Anyway, on LinkedIn, people act like their current or next CEO is reading their posts. Because they might be.

I agree that it's fake, and I find my personal LinkedIn newsfeed to be extremely unpleasant - and more or less useless - to read. But when push comes to shove, the next time I'm around the CEO, I know I'll have the same fake enthusiasm.

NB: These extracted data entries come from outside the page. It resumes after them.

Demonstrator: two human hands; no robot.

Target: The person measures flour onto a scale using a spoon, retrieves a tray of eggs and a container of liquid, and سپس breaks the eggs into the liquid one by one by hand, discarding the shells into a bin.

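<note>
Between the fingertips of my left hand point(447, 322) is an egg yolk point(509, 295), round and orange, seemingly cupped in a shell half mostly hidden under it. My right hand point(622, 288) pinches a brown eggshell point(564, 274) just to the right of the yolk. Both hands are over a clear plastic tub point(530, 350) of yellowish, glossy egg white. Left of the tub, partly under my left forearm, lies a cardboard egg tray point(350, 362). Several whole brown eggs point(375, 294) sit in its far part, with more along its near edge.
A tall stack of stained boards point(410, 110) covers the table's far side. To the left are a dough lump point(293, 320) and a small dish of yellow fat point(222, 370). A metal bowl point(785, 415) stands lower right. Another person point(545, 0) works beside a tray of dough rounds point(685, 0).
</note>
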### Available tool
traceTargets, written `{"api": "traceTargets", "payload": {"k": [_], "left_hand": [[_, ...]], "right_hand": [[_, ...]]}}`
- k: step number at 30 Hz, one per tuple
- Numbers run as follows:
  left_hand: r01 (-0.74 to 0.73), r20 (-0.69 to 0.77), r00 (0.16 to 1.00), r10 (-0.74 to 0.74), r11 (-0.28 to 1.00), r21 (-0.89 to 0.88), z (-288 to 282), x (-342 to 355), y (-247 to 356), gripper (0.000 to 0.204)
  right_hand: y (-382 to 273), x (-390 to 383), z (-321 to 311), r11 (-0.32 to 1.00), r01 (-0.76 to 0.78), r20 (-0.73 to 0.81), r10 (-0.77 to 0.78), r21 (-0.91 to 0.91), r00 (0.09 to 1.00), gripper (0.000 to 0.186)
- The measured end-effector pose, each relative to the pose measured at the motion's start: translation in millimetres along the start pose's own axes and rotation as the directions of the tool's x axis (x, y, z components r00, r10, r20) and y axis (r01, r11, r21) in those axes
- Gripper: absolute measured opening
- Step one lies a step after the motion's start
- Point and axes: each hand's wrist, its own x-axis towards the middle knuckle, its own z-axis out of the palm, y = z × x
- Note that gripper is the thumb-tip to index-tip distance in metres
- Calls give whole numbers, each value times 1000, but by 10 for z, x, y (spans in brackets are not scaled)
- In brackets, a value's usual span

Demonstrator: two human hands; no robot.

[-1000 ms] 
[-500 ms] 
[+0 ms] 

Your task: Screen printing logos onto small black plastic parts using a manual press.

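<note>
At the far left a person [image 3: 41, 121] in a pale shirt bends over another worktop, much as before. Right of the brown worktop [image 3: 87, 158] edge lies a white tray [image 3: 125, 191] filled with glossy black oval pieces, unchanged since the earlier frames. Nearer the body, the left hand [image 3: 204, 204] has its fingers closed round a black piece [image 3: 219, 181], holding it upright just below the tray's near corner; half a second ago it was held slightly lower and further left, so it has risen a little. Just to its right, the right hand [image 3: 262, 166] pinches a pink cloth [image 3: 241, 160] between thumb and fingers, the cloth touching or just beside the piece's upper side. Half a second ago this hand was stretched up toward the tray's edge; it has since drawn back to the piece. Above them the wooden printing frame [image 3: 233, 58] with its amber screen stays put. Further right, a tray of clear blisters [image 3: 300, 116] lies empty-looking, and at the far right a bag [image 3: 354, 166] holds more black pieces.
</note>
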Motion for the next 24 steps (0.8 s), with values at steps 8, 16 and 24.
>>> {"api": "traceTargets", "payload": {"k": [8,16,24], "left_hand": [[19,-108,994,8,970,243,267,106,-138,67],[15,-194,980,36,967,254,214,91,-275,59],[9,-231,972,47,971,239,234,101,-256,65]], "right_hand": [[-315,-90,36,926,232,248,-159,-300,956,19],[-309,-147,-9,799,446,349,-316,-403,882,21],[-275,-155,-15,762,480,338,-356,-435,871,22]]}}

To me that sounds like your CEO is inspiring confidence just by walking in
It's fear, not confidence.
This, sometimes coworkers have charming personalities. Every company has at least one lovable guy.
Hahaha viva la sarcasm
We need a web standard for sarcasm. A specific font that is only used in lieu of /s
It took about a decade for people to learn that expressing yourself candidly online must be done anonymously or in a private space, or there will be negative consequences. I think long-term this will doom facebook (the website), but not meta.
Christopher Poole of 4chan was talked about this in 2011:

>Poole complains that Facebook and Google+ are making identity "black and white," forcing users to be the same person in all contexts -- offline, online, at home, at work, etc. "We all have multiple identities. That's not abnormal. It's part of being human. Identity is prismatic," he says.

>"We are multi-faceted. Google and Facebook would have you believe you are a mirror, that there is one reflection that you have, one idea of self... but in fact we are more like diamonds. You can look at people from any angle and can see something totally different, but they are still the same."

https://www.forbes.com/sites/kashmirhill/2011/10/20/chris-po...

This is an amazing take thanks for sharing
Great quote. I agree with it 100%. It is so obvious too. We act different with our parents than we do with our peers and different with our children than we do with our colleagues. One Identity/Face isn't sustainable.
Has there never been a social network where "faceted identities" are baked in? Something like Reddit, but with the possibility of having a different identity for different subreddits.
We took a shot at this with Gliph.

The problem is building a social network people want to use is a problem well out in advance of faceted identities.

That is very hard. Building identity management first is a solution in search of a problem.

This was common sense in 90s and early 00s.